EXERCISE INPUT »
◇ ◇ ◇ ◇

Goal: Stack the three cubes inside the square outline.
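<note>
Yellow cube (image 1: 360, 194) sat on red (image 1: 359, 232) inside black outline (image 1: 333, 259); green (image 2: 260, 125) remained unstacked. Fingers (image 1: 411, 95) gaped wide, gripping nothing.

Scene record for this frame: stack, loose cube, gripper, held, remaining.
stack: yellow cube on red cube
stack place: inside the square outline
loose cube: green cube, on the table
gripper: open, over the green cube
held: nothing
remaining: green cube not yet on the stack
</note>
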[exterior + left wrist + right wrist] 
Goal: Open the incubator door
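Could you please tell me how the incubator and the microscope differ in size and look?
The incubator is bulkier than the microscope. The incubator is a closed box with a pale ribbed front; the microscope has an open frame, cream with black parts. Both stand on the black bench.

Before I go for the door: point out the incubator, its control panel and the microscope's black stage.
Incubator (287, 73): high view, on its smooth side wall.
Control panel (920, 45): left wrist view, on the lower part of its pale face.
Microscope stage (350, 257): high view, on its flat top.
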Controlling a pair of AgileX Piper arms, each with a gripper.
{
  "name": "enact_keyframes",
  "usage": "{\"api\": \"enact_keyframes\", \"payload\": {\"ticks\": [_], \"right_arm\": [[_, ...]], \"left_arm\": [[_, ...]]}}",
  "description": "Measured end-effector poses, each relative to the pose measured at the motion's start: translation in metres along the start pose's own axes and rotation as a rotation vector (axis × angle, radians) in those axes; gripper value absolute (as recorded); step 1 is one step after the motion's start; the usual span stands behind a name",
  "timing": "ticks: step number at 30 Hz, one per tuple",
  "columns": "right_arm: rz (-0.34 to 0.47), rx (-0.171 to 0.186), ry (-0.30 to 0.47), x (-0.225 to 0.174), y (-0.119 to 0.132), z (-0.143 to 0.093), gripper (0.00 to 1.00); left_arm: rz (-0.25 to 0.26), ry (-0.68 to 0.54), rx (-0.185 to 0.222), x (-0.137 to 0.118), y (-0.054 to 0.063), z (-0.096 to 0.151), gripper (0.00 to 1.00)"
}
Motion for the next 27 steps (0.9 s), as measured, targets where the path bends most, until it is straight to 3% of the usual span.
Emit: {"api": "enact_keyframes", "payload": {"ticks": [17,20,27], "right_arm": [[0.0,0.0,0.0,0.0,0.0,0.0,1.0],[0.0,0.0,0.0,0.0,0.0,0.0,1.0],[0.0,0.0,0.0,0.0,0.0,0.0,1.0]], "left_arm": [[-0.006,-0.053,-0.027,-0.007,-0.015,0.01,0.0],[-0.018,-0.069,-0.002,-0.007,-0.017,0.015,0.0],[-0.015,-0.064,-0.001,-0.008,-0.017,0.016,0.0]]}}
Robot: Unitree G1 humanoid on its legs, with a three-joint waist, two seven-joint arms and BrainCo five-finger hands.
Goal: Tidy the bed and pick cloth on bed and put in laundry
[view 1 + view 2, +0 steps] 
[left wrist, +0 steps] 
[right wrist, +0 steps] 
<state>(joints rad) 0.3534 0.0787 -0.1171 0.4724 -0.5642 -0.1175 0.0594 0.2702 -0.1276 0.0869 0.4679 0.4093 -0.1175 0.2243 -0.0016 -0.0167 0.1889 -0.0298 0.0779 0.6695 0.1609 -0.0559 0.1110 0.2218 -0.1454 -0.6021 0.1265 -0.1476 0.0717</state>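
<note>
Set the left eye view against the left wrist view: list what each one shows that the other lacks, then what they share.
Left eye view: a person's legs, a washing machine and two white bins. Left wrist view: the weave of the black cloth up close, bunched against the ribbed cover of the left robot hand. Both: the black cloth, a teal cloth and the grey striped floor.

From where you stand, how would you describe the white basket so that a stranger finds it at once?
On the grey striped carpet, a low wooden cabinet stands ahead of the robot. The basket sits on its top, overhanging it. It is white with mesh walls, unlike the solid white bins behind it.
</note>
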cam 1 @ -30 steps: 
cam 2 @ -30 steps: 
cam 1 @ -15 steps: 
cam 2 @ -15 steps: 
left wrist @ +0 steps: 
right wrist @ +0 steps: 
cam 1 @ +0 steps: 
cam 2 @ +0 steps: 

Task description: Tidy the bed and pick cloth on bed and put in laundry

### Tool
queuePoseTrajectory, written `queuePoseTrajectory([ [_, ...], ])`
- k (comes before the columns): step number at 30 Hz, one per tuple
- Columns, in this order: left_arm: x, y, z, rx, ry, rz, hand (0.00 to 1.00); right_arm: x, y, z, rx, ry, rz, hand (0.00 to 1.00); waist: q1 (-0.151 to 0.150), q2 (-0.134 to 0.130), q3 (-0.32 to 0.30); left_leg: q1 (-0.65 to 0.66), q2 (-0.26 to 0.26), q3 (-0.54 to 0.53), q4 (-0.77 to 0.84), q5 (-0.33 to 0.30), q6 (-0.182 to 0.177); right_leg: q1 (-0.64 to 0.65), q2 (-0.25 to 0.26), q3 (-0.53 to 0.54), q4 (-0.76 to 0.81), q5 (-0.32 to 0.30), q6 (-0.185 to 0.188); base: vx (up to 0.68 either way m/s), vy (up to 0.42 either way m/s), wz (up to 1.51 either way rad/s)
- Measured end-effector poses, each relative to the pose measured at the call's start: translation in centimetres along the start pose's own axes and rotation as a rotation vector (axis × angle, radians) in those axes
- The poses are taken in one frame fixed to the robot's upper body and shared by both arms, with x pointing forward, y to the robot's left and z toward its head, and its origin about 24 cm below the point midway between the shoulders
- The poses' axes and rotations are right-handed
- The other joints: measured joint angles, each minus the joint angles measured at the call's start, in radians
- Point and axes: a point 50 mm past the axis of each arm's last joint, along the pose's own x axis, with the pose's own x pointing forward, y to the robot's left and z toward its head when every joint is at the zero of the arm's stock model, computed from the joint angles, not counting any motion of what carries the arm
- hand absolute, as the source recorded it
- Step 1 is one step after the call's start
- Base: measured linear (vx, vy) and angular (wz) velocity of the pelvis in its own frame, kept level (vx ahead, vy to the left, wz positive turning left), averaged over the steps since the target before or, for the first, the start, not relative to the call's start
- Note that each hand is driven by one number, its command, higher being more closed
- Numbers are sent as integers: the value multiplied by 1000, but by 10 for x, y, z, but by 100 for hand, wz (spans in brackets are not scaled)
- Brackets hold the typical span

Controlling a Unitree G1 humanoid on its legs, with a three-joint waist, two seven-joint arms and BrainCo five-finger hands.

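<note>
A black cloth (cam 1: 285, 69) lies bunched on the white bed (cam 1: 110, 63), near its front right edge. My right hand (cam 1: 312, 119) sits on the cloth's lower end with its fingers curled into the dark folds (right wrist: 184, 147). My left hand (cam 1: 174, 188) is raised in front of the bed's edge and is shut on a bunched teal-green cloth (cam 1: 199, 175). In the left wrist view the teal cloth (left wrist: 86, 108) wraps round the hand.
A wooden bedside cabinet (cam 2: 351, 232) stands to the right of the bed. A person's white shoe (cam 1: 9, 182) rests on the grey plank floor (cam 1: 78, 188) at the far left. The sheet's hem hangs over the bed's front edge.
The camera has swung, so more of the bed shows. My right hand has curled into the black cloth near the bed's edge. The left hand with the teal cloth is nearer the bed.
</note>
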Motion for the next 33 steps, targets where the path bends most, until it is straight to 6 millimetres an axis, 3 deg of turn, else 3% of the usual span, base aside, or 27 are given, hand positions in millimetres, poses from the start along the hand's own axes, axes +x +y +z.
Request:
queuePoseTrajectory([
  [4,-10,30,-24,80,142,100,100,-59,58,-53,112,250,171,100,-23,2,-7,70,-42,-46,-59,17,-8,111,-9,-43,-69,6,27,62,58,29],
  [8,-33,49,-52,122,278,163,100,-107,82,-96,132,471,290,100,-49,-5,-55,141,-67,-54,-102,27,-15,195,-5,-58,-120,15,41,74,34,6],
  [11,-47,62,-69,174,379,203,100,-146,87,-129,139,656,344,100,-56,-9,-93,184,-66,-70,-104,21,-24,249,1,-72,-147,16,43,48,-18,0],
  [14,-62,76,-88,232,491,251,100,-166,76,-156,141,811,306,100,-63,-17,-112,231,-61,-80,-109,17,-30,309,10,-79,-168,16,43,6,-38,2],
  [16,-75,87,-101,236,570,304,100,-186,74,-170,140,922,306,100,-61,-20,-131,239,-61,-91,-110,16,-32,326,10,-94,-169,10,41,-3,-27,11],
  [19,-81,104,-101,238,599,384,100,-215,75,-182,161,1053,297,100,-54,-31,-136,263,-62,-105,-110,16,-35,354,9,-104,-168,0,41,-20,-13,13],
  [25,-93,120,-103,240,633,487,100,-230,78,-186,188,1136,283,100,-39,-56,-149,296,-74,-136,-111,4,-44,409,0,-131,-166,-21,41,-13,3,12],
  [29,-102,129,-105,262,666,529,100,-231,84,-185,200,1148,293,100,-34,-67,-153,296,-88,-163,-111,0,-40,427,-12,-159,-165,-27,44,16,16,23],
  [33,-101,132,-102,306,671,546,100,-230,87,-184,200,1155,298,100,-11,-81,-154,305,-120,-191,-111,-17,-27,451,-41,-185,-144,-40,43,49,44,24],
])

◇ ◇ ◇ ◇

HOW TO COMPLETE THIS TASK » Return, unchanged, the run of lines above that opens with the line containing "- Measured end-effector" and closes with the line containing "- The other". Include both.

ANSWER TO THIS EXERCISE »
- Measured end-effector poses, each relative to the pose measured at the call's start: translation in centimetres along the start pose's own axes and rotation as a rotation vector (axis × angle, radians) in those axes
- The poses are taken in one frame fixed to the robot's upper body and shared by both arms, with x pointing forward, y to the robot's left and z toward its head, and its origin about 24 cm below the point midway between the shoulders
- The poses' axes and rotations are right-handed
- The other joints: measured joint angles, each minus the joint angles measured at the call's start, in radians

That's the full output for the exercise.